Ces résultats de 1est tournée dans les Hauts-de-France illustrent les limites de la stratégie à géométrie variable de LRM pour ces élections régionales. Dans la plupart des régions – où treize ministres ont été envoyés – la majorité présidentielle subit des revers dus au profil bas de ses candidats. En Occitanie, Vincent Terrail-Novès a obtenu le plus mauvais résultat des candidats soutenus par LRM et le MoDem, avec un score estimé à 8,4%.

Pas d’« effet Macron »

Dans des territoires où Emmanuel Macron a bien performé lors de la présidentielle de 2017, comme l’Ile-de-France, la Bretagne ou l’Auvergne-Rhône-Alpes (AURA), les candidats macronistes échouent. capitaliser sur la popularité actuelle du chef de l’État.
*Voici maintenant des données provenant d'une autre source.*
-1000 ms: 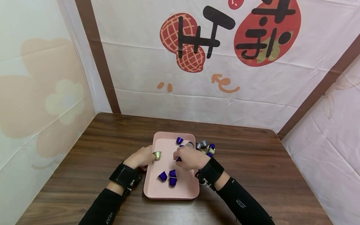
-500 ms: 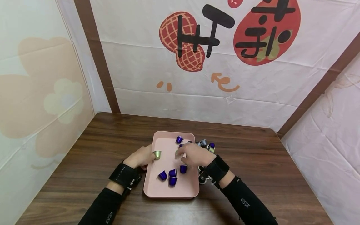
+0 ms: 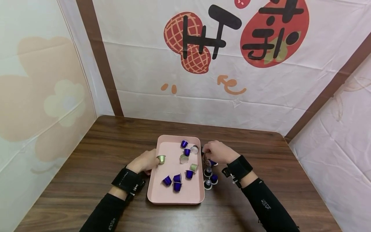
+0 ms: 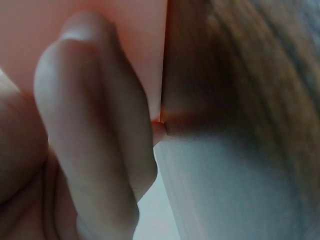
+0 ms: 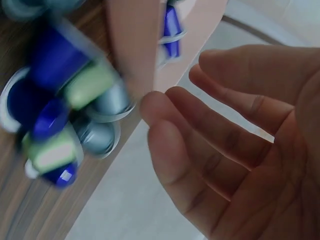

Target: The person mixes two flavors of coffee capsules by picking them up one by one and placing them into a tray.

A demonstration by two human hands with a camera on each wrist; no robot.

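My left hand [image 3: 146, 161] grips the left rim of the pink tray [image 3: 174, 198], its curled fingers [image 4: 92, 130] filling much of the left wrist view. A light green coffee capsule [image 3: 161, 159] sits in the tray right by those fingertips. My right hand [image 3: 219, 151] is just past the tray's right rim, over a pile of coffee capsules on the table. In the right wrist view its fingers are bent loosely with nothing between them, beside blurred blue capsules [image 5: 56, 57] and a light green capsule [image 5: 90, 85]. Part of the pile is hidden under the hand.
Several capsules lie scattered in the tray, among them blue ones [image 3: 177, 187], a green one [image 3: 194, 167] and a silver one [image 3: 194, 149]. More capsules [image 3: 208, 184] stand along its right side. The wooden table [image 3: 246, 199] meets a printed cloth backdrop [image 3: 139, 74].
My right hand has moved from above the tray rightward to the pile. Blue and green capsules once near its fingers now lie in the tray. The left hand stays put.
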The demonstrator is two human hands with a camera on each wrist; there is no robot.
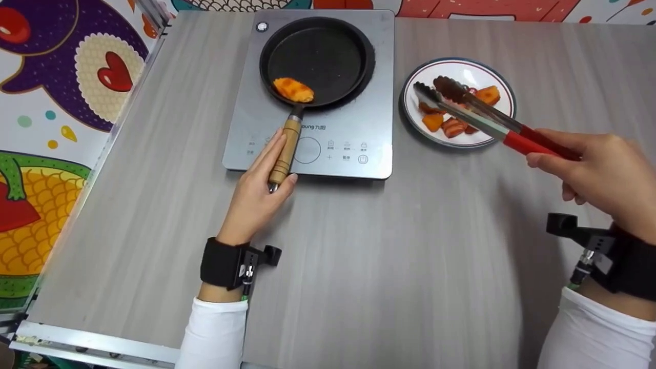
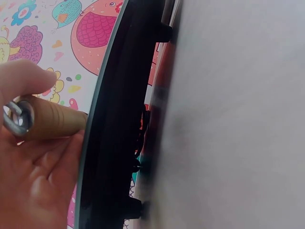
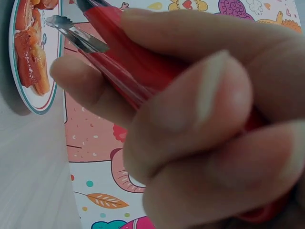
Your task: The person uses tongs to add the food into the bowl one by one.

Sans surprise, en Ile-de-France, c’est la présidente sortante (ex-Les Républicains, LR), Valérie Pécresse, qui domine le 1est tour, avec 33,2 % des voix. Le candidat macroniste, Laurent Saint-Martin, n’arrive qu’en 4e position après LR, le RN et Europe Ecologie-Les Verts (EELV). Une déception pour la majorité présidentielle, créditée dans les sondages d’un score d’environ 15 %. LRM espérait alors pouvoir jouer les rapports de force au second tour avec Mmoi Pécresse et obtenir des places au conseil régional d’Ile-de-France. A AURA, le candidat LRM, Bruno Bonnell, a également été éliminé au premier tour avec 9,5% des suffrages exprimés, selon les premières estimations.